YOUR OBJECTIVE: Set down the whole listing below exactly, without pictures.

STORED DATA:
[Start of Attachment]
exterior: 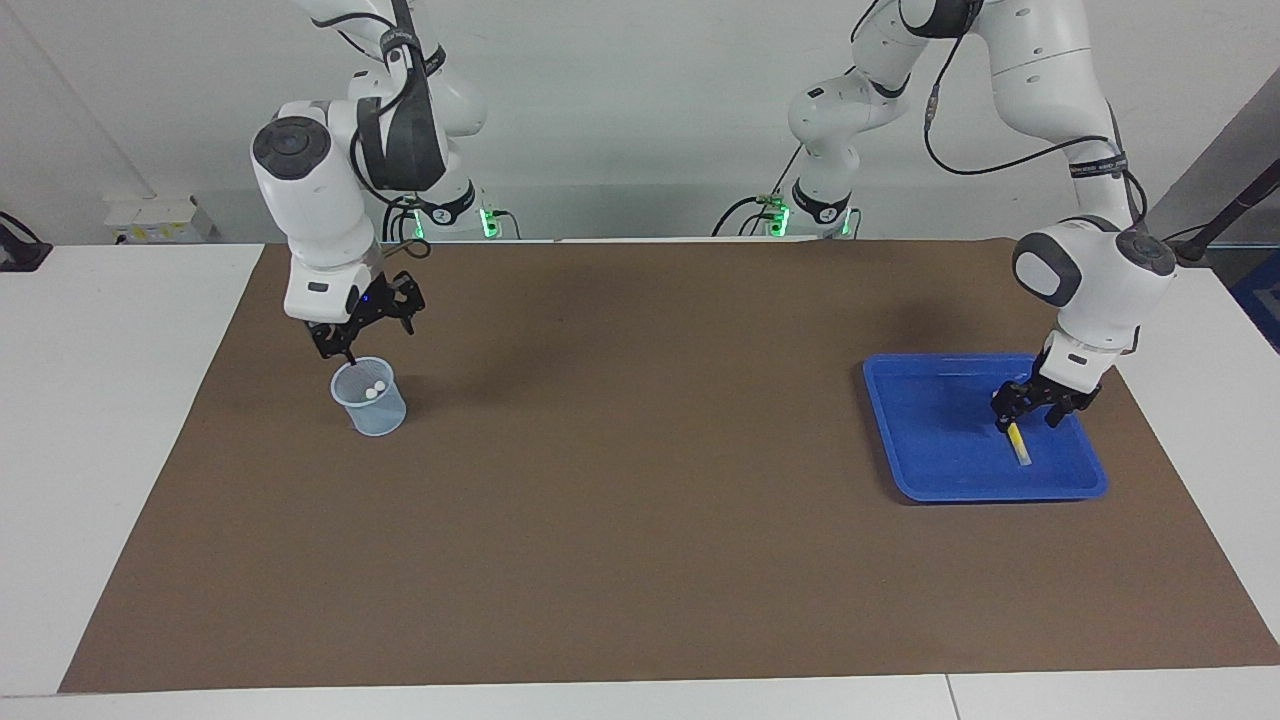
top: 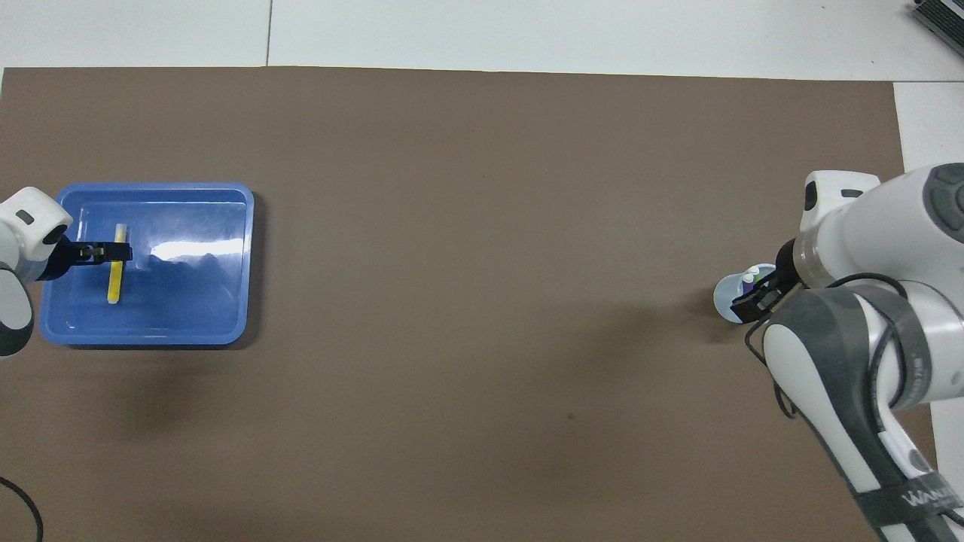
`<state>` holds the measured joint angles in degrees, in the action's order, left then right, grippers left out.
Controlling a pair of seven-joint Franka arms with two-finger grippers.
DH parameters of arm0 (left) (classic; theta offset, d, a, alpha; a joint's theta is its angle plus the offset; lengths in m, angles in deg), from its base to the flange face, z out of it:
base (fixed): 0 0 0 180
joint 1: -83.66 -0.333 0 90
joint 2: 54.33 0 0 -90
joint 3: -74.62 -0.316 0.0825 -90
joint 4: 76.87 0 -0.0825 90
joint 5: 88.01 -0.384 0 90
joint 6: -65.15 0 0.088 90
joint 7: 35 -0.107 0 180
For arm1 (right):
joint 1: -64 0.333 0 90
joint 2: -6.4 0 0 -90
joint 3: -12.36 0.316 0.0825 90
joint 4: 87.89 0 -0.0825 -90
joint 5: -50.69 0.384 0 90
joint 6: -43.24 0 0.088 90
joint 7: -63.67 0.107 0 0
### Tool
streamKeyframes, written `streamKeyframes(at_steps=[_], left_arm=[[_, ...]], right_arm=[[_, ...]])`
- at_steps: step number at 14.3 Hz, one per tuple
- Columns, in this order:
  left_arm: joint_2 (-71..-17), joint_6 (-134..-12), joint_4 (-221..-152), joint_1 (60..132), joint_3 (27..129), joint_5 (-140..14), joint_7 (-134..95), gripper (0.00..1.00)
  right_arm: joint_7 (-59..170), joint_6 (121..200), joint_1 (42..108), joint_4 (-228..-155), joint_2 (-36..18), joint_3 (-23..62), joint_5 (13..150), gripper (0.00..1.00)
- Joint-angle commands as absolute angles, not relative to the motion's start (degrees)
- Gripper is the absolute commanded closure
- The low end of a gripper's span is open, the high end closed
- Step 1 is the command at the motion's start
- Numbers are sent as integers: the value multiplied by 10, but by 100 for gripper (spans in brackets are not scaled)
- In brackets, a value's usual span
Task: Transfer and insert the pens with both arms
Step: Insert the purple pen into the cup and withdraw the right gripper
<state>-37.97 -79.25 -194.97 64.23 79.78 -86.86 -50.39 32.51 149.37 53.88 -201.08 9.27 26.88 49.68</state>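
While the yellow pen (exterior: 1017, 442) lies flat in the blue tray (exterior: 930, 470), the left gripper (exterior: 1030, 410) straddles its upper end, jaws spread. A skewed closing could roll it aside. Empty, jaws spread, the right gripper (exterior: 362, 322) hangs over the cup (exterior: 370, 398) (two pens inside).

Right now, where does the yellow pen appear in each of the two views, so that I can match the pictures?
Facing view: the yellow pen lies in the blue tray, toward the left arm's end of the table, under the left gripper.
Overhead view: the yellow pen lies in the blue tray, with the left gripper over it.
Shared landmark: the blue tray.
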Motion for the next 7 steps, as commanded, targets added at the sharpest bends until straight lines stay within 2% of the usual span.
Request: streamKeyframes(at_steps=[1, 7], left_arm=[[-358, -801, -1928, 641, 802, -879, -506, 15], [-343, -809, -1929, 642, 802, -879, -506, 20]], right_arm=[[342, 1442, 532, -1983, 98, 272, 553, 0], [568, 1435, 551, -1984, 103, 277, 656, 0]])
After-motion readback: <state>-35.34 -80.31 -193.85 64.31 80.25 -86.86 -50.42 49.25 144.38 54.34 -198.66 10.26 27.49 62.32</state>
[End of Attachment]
RESPONSE TO THIS TASK:
exterior: 
top: 
`<state>` holds the measured joint angles in degrees, in the action's order, left then right, grippers left out.
Controlling a pair of seven-joint Franka arms with two-finger grippers.
DH parameters of arm0 (left) (classic; theta offset, d, a, alpha; a joint's theta is its angle plus the offset; lengths in m, angles in deg), from its base to the flange face, z out of it:
base (fixed): 0 0 0 180
joint 1: -83.66 -0.333 0 90
joint 2: 54.33 0 0 -90
joint 3: -74.62 -0.316 0.0825 -90
joint 4: 76.87 0 -0.0825 90
joint 5: 88.01 -0.384 0 90
joint 6: -65.15 0 0.088 90
joint 7: 35 -0.107 0 180
For arm1 (right):
joint 1: -64 0.333 0 90
joint 2: -6.4 0 0 -90
joint 3: -12.36 0.316 0.0825 90
joint 4: 87.89 0 -0.0825 -90
joint 5: -50.69 0.384 0 90
joint 6: -43.24 0 0.088 90
joint 7: -63.67 0.107 0 0
### Tool
streamKeyframes, written `streamKeyframes(at_steps=[_], left_arm=[[_, ...]], right_arm=[[_, ...]])`
- at_steps: step number at 14.3 Hz, one per tuple
- Columns, in this order:
  left_arm: joint_2 (-71..-17), joint_6 (-134..-12), joint_4 (-221..-152), joint_1 (60..132), joint_3 (27..129), joint_5 (-140..14), joint_7 (-134..95), gripper (0.00..1.00)
  right_arm: joint_7 (-59..170), joint_6 (121..200), joint_1 (42..108), joint_4 (-228..-155), joint_2 (-36..18), joint_3 (-23..62), joint_5 (13..150), gripper (0.00..1.00)
- Joint-angle commands as absolute angles, not relative to the motion's start (degrees)
- Gripper is the absolute commanded closure
- The low end of a gripper's span is open, the high end closed
- Step 1 is the command at the motion's start
- Numbers are sent as integers: the value multiplied by 10, but by 100 for gripper (spans in brackets are not scaled)
- In brackets, a value's usual span
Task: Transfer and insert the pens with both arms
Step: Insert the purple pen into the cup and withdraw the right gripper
<state>-37.97 -79.25 -194.97 64.23 79.78 -86.86 -50.39 32.51 149.37 53.88 -201.08 9.27 26.88 49.68</state>
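While the yellow pen (exterior: 1017, 442) lies flat in the blue tray (exterior: 930, 470), the left gripper (exterior: 1030, 410) straddles its upper end, jaws spread. A skewed closing could roll it aside. Empty, jaws spread, the right gripper (exterior: 362, 322) hangs over the cup (exterior: 370, 398) (two pens inside).

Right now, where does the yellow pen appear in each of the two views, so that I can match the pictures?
Facing view: the yellow pen lies in the blue tray, toward the left arm's end of the table, under the left gripper.
Overhead view: the yellow pen lies in the blue tray, with the left gripper over it.
Shared landmark: the blue tray.
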Motion for the next 7 steps, as commanded, targets added at the sharpest bends until straight lines stay within 2% of the usual span.
Request: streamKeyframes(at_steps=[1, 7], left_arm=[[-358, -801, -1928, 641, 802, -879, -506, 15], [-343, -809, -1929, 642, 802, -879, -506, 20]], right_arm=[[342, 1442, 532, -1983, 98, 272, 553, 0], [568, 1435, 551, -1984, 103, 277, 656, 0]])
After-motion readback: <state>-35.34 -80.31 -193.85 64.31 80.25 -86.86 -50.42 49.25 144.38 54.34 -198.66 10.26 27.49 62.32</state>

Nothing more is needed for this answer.